Sunday, 25 June 2017

VarArgs in Java Tutorial for Beginners ~ foundjava

In Java varargs is a unique concept. This tutorial helps students learn varargs (variable arguments) in Java in an easy way. Let us learn about the main reason behind the origin. 

  • What will happen if you don't know how many arguments you need to pass to a method?
  • What will happen if you want to pass unlimited variables to a method?
There is an answer for these questions in Java. It is simple, and there is varargs. Using this concept you can send as many as parameters of the same type without any restriction.
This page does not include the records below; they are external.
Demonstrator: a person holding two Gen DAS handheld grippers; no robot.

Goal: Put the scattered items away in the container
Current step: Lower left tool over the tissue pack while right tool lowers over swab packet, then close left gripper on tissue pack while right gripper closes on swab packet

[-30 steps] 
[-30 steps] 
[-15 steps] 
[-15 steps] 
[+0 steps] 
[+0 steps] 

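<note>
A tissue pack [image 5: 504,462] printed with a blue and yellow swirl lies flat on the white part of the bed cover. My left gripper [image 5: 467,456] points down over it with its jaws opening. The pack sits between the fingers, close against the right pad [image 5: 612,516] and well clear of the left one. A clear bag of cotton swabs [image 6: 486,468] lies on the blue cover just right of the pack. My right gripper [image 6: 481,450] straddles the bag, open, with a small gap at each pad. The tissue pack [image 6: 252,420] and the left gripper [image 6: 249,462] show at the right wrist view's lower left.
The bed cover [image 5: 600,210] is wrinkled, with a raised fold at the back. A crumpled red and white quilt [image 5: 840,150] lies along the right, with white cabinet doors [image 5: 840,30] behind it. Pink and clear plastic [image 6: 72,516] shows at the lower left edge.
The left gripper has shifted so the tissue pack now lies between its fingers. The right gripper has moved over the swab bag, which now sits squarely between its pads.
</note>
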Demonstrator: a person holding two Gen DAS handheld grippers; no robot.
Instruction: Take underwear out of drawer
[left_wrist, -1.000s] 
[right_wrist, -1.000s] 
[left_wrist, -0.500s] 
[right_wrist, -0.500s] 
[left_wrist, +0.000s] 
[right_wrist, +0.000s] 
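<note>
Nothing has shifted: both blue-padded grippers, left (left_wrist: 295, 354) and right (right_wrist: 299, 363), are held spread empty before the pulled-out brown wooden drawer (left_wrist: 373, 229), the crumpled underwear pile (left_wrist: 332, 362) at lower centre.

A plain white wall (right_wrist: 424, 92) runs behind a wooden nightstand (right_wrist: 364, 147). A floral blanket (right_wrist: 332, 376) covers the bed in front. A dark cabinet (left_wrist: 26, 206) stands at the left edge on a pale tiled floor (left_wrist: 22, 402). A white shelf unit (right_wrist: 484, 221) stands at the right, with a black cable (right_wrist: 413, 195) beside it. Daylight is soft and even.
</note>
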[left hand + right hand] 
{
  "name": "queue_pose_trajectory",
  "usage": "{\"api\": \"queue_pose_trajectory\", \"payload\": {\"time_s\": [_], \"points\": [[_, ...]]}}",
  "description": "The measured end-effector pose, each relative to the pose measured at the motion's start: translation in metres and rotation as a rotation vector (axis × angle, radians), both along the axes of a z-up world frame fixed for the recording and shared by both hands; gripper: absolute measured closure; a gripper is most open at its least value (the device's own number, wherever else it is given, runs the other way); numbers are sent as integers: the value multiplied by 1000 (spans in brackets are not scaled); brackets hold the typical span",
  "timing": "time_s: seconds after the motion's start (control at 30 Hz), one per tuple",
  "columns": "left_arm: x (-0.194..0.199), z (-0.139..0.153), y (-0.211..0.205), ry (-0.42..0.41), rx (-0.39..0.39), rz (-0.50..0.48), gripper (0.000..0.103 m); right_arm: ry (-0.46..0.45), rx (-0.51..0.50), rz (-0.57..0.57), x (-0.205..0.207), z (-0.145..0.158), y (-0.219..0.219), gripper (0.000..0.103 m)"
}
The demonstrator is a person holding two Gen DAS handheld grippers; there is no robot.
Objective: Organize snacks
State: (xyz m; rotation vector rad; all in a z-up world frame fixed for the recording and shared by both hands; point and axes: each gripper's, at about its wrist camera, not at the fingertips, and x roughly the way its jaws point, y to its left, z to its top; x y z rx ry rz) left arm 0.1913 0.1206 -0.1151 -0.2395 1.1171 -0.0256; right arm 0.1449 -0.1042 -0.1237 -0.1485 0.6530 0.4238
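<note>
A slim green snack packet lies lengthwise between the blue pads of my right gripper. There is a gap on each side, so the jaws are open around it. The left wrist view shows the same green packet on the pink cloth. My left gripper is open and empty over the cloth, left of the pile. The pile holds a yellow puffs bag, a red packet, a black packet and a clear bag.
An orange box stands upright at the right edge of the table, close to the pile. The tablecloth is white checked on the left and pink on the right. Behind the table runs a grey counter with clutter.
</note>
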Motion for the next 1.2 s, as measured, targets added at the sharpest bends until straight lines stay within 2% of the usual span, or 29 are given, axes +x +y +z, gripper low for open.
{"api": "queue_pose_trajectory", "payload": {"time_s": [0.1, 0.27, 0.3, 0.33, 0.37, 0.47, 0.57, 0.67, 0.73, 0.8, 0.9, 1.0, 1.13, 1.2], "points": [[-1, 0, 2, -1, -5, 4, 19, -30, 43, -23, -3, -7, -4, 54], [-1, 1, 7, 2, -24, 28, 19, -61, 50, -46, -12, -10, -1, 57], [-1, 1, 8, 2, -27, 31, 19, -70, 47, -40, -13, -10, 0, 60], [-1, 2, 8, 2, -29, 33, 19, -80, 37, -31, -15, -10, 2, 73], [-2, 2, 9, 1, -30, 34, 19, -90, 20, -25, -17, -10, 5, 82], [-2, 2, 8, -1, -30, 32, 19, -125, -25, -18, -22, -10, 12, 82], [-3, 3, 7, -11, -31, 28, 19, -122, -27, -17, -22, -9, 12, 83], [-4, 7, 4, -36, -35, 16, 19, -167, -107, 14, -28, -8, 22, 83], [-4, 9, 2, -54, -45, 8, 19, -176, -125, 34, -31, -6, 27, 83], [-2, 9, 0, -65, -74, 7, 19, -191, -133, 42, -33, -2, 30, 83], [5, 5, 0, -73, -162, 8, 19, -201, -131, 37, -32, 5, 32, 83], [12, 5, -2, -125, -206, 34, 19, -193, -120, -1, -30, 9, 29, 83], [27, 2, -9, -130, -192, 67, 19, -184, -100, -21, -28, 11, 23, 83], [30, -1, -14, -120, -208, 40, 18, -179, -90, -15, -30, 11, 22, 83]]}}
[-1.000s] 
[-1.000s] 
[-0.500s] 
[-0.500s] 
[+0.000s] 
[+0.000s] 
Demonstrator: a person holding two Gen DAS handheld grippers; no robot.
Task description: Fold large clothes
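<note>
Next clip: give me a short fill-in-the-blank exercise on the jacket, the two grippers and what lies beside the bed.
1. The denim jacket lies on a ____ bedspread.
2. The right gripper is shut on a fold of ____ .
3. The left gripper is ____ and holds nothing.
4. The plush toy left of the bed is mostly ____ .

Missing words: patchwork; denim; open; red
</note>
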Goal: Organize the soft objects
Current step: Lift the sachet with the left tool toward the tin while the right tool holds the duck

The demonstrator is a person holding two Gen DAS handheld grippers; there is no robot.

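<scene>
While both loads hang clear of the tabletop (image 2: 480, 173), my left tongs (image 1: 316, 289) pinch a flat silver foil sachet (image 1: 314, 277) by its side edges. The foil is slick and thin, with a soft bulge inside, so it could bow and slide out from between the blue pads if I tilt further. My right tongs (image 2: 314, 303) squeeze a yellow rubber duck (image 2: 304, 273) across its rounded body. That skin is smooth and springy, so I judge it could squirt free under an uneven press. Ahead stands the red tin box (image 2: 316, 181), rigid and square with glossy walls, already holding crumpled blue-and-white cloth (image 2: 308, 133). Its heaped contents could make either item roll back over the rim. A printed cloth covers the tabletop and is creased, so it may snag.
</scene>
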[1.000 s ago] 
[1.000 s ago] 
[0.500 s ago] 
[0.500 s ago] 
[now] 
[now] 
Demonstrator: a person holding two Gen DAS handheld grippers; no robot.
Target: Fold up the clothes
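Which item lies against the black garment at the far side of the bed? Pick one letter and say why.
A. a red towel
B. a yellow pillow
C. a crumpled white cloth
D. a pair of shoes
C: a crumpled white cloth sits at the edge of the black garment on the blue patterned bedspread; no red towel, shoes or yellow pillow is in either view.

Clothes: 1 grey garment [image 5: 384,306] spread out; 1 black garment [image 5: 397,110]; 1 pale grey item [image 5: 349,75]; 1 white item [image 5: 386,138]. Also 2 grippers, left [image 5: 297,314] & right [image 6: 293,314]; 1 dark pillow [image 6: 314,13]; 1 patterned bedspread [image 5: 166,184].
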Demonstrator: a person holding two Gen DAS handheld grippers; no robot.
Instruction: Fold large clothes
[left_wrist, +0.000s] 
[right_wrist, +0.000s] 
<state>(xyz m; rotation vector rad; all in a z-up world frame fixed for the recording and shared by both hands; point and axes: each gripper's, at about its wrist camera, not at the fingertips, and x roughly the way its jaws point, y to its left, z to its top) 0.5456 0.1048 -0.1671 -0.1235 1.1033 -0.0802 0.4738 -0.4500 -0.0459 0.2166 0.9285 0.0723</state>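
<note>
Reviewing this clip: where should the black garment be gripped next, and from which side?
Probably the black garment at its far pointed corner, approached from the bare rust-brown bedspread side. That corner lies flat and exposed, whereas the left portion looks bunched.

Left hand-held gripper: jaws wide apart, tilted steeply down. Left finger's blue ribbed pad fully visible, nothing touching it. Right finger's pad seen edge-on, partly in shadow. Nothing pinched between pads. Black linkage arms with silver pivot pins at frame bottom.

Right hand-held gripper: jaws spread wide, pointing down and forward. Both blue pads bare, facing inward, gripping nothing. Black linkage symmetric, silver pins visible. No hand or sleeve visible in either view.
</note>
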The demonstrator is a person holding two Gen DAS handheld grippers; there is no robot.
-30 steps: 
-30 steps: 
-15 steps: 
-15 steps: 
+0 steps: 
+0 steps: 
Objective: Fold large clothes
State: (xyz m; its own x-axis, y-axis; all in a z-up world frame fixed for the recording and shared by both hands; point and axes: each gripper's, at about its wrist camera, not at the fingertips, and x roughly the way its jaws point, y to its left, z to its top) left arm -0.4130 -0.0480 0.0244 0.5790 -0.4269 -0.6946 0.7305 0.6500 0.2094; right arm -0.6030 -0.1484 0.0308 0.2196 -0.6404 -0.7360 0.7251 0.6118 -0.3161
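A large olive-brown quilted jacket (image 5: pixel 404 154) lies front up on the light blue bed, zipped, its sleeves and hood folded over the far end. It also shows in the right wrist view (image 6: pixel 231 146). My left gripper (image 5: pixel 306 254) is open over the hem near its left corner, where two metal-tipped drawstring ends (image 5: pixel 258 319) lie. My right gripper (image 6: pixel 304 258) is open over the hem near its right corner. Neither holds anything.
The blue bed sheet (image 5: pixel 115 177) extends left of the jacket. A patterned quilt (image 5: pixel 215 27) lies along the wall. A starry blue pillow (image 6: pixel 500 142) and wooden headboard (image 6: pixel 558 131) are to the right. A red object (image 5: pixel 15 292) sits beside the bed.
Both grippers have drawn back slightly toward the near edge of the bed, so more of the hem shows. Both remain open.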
An example will give you a better understand.

Normal Method

public void MyMeth(int a,int b){....}


VarArg Method

public void MyMeth(int... a) {....}


Explanation

The normal method above takes no more than 2 parameters of int type.
The varargs method takes as many number of parameters as you give of int type only*

As discussed earlier, the use of varargs is this one. You cannot write as many as parameters for a method and also if you do, you must ensure that values to every parameter is sent when you make the method call. This is a drawback of the normal methods but not for the varargs method not only in Java but in any programming language.

Not only for primitive types, varargs in java is applicable for classes also. Simply, applicable for all kinds of parameters.

How it works?

In the above varargs method, parameter acts as an int array with a reference name a. To check this, you can call the length property of the arrays and that works.

Varargs is not just a simple concept in Java, it is highly important at critical times for the developers. This tutorial demonstrates the main part necessary for developers to fire. You'll have to note that not only in Java but C/C++ do support varargs. This feature in Java is implemented from Java 5 (Java 1.5) version.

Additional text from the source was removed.